Susan-His crate is next to me because I usually go up first with him. Also, I try to quiet him without waking DH up. He is not used to sleep deprivation like I am!  He has to get up by 5 am and needs his sleep.

Michele- I think that is part of the problem, he knows he is cute and I am a sucker! :biggrin1:


----------



## Poornima (Jun 29, 2007)

Teddy is has such a cute face. My Lizzie (5 1/2 months) whines really bad when I am out of sight. I have started telling her where I am going" Mommie in the bathroom", Mommie sleep, sleep" etc. Lizzie and Benji sleep next to our bed in their crates too. I tell Lizzie what to do while I am gone (sleep, sleep, settle, quiet time etc) and she is getting better. When I get up from the bed, I tell her to 'Sleep, sleep, mommie bathroom". I tell Benji the same, though he is not as fussy as Lizzie. Benji is 13-months. 

Good luck!


----------



## Guest (Jan 7, 2008)

Diana,

this may sound odd, but my breeder told me that if I put the crate on the nightstand and faced it towards the bed where Sophie could see us, then she would sleep just fine.

Well, I did this as her crate was small enough to fit on the nightstand without the fear of it falling off. She did great!! And if I got up at night, she could still see my DH.

I also did this with Gabriel and was so surprised at how they both slept through the night.


----------



## Amy R. (Jul 1, 2007)

Diana, I know this isn't helpful, but that's why we don't have our dog in the bedroom at all, but in a crate downstairs in the family room/kitchen. We can't deal w/sleep deprivation. 

When Biscuit goes to the dogsitters, she lets him sleep IN her bed and he awakens her everyday between 4 and 5 ! We couldn't deal with that, we are too old and need our sleep. Esp. DH, who has some health issues.

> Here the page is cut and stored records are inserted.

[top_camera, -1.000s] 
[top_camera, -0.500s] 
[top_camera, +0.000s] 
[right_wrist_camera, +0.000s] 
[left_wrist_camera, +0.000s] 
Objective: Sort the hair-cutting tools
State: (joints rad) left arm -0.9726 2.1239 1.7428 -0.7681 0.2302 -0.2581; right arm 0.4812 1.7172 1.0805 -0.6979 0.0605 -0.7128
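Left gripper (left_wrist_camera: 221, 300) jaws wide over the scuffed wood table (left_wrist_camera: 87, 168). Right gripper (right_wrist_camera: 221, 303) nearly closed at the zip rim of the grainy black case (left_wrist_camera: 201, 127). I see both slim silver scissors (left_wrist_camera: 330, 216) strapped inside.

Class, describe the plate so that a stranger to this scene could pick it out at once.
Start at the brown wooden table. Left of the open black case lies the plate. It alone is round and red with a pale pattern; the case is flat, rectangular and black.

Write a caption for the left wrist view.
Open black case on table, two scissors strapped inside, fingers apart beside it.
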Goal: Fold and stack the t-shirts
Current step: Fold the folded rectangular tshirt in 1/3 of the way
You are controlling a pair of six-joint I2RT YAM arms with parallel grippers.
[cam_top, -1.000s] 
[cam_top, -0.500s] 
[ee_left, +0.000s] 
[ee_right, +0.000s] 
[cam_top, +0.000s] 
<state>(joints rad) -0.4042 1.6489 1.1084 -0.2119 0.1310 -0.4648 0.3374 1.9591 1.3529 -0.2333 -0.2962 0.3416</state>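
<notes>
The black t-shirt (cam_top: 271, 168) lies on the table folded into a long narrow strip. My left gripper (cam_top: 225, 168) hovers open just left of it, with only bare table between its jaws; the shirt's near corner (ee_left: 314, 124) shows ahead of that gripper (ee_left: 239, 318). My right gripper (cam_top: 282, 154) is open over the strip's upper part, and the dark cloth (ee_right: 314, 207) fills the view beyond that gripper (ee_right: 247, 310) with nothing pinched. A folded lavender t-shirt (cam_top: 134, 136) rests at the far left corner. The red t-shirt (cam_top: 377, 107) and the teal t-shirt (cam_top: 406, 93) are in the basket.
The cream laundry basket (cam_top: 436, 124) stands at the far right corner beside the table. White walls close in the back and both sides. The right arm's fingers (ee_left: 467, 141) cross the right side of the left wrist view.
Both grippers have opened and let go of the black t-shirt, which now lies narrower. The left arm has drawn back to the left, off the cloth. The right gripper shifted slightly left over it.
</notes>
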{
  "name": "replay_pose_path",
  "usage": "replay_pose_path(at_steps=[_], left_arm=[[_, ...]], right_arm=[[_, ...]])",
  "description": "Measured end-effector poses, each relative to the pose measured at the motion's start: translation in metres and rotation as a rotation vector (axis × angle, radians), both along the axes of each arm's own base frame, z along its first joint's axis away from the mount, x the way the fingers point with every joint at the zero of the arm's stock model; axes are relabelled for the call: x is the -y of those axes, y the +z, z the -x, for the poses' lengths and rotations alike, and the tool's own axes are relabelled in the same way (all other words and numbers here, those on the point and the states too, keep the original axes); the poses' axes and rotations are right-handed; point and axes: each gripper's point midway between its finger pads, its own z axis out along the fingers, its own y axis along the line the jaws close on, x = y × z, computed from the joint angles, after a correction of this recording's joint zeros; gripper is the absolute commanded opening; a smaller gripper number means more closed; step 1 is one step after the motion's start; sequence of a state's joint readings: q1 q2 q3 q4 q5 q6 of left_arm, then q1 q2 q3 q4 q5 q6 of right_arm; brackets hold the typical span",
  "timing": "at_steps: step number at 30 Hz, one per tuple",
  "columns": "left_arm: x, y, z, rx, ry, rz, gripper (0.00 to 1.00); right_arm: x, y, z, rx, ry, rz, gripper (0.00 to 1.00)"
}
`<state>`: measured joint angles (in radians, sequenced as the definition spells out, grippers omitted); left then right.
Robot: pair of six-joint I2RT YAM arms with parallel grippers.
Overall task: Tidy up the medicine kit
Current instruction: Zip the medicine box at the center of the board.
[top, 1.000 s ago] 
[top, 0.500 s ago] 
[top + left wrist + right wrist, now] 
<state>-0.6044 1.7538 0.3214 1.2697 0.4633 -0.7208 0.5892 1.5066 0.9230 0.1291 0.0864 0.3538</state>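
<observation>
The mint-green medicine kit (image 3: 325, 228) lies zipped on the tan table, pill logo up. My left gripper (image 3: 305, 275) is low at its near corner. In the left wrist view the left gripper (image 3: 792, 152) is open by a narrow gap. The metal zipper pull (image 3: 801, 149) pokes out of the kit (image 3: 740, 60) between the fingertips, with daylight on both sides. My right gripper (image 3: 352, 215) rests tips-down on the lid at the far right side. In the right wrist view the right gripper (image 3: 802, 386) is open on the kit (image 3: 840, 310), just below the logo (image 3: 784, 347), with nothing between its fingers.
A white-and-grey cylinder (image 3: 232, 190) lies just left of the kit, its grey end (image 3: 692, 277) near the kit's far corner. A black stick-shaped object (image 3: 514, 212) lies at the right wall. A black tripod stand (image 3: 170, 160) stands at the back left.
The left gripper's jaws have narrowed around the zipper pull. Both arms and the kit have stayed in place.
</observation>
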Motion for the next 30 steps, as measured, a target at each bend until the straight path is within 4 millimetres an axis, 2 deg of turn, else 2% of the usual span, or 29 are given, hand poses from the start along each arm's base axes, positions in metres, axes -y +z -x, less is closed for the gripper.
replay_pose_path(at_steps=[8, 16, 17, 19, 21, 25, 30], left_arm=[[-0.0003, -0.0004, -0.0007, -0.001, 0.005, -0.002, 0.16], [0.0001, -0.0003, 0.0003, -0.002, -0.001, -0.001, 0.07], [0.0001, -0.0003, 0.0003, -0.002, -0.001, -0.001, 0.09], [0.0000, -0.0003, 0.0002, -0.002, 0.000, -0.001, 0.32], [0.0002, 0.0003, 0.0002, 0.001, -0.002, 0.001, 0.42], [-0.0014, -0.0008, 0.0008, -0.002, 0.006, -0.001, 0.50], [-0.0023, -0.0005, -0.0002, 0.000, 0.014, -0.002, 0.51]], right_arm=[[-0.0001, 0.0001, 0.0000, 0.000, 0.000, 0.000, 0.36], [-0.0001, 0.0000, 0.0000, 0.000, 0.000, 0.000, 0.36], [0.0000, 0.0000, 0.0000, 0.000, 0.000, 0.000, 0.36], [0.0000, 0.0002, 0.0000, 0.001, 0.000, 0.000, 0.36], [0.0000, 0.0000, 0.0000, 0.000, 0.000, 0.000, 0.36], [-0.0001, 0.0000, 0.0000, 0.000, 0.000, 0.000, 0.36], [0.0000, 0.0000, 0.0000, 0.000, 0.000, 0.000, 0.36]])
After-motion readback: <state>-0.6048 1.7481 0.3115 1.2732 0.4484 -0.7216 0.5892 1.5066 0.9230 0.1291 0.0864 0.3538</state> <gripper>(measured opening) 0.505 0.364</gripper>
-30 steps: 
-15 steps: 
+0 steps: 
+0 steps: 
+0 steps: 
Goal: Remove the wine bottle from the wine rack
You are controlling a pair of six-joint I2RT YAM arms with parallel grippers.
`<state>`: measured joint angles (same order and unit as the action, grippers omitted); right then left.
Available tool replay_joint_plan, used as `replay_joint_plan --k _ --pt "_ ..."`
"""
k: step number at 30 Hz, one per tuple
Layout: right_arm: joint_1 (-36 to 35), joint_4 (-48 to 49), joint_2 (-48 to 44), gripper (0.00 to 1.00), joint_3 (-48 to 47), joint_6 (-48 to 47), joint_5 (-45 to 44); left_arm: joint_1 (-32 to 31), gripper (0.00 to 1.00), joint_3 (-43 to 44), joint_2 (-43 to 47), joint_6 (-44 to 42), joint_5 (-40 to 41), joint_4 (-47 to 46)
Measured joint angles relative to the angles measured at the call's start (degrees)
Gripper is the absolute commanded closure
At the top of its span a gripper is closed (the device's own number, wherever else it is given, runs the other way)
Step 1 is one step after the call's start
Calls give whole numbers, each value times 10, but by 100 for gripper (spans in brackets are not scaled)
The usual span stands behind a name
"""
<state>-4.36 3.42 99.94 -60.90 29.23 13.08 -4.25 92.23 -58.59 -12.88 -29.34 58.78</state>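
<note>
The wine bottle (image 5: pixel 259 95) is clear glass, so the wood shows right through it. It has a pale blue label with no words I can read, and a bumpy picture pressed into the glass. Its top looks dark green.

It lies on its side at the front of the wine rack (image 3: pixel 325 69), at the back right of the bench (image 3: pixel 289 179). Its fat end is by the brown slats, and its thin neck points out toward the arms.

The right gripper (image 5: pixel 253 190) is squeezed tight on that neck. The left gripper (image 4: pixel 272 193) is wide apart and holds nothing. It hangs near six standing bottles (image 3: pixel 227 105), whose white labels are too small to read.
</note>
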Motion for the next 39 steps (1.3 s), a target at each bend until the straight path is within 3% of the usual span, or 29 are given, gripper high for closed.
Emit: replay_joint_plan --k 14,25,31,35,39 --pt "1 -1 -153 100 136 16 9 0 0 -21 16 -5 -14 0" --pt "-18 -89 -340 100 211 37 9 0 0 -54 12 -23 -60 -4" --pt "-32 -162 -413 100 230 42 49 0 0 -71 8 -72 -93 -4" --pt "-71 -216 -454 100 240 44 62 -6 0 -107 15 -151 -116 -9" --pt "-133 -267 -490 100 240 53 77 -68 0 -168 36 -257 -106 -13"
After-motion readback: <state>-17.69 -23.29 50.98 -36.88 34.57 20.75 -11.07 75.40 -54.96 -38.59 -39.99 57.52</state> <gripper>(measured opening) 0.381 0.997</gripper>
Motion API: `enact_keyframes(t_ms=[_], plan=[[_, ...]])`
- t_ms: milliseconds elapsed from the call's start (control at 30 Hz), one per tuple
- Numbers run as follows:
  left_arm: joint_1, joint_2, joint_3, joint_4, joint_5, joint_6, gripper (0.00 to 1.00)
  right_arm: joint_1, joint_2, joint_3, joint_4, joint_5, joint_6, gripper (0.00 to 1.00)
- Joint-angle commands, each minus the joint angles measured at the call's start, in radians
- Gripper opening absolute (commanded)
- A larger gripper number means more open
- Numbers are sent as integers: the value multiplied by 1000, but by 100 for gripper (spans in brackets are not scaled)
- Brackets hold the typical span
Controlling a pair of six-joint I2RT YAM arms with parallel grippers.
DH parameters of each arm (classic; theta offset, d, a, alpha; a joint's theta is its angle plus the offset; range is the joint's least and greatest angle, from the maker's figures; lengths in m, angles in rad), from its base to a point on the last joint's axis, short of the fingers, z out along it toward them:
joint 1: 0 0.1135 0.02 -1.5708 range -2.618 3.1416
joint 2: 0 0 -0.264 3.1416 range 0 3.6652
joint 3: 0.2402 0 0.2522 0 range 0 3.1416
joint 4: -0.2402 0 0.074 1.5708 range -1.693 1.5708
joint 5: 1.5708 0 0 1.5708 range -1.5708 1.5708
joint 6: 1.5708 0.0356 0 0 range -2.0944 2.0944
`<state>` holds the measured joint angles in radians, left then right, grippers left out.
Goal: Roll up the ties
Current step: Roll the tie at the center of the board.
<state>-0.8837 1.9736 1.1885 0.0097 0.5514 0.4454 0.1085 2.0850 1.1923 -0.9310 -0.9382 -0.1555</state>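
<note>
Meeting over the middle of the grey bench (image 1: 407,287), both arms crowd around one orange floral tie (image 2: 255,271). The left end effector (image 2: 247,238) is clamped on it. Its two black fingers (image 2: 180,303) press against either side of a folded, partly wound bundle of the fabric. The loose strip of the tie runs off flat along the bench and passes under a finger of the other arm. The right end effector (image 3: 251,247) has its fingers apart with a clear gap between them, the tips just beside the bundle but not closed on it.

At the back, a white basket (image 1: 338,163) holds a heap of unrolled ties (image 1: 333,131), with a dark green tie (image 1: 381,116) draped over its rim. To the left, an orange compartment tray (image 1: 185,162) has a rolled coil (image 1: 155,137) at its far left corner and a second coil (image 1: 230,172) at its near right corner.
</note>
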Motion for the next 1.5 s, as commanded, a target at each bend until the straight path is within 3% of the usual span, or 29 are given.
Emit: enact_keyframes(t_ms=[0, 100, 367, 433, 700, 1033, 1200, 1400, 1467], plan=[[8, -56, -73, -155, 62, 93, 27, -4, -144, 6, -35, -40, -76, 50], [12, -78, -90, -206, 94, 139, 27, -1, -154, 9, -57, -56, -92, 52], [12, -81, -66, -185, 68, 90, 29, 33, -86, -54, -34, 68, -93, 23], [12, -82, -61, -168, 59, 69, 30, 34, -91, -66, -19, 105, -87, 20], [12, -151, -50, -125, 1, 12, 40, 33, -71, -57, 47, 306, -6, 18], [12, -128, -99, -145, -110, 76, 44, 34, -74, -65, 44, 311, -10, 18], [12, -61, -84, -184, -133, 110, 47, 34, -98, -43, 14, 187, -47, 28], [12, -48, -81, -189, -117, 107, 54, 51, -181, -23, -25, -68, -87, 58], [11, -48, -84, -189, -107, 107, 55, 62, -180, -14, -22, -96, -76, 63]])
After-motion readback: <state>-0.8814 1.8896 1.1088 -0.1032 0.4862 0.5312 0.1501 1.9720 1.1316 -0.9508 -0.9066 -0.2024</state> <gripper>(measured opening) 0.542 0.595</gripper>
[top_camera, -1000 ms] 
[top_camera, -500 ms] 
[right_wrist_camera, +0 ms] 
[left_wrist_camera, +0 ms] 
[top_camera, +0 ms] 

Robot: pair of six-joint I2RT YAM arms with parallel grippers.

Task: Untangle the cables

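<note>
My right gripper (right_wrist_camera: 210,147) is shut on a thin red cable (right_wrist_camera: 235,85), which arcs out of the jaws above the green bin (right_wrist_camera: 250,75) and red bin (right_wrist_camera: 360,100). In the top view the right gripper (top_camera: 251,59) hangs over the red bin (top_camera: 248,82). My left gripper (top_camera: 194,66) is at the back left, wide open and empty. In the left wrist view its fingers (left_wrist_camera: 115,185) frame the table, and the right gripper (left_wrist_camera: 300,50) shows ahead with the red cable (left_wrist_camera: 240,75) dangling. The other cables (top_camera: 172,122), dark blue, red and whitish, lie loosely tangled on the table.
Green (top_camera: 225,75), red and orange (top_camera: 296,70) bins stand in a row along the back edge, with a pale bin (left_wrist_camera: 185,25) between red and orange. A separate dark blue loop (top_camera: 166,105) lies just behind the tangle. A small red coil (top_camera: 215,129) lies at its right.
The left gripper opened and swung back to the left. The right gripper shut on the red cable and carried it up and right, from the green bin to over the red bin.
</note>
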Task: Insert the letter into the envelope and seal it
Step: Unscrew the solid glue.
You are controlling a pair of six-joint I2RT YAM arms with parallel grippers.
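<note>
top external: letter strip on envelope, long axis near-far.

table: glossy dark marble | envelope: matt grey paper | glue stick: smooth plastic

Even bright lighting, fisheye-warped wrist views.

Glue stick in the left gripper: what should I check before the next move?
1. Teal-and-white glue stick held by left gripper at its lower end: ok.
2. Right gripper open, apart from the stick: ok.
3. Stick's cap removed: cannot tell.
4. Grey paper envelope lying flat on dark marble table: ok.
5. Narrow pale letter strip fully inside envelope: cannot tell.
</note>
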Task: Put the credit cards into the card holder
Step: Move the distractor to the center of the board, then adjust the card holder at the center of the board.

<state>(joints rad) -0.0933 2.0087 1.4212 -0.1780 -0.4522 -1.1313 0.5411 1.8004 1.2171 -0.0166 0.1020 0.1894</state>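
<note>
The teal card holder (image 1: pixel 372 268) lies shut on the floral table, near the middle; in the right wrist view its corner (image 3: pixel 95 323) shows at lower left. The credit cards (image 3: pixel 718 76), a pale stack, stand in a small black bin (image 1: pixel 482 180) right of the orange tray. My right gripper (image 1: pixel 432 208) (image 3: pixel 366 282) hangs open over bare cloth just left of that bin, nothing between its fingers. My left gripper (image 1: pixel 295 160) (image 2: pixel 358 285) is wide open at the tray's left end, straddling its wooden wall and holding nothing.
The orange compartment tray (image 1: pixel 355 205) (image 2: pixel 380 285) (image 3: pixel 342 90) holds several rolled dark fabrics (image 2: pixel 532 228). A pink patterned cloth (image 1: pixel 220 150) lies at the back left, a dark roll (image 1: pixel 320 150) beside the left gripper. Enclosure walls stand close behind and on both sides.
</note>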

Interestingly, Biscuit is always very happy to be in his crate alone at night when he comes home!
Good luck, sounds like you're getting some good suggestions.


----------



## Beamer (Jan 29, 2007)

I guess thats normal is some aspects. Whenever I leave the bed, Beamer will look up and wonder what is going on, but does not bark. (He never barks)

If I get up to leave the room and he is sleeping durring nod bedtime hours, he will lift his head and and give the me addest look, like please dont leave me!!! lol
It's pretty cute!

Ryan


----------



## Alexa (Jun 17, 2007)

Marley sleeps in the crate next to me and he does stay quiet while I go to the bathroom. I do have his crate on top of two big tupperware boxes so he can still see my husband sleeping, so maybe that is the trick? I honestly don't know if he even wakes up, I try not to look into the crate, because he'd try to come out if we made eye-contact <g>.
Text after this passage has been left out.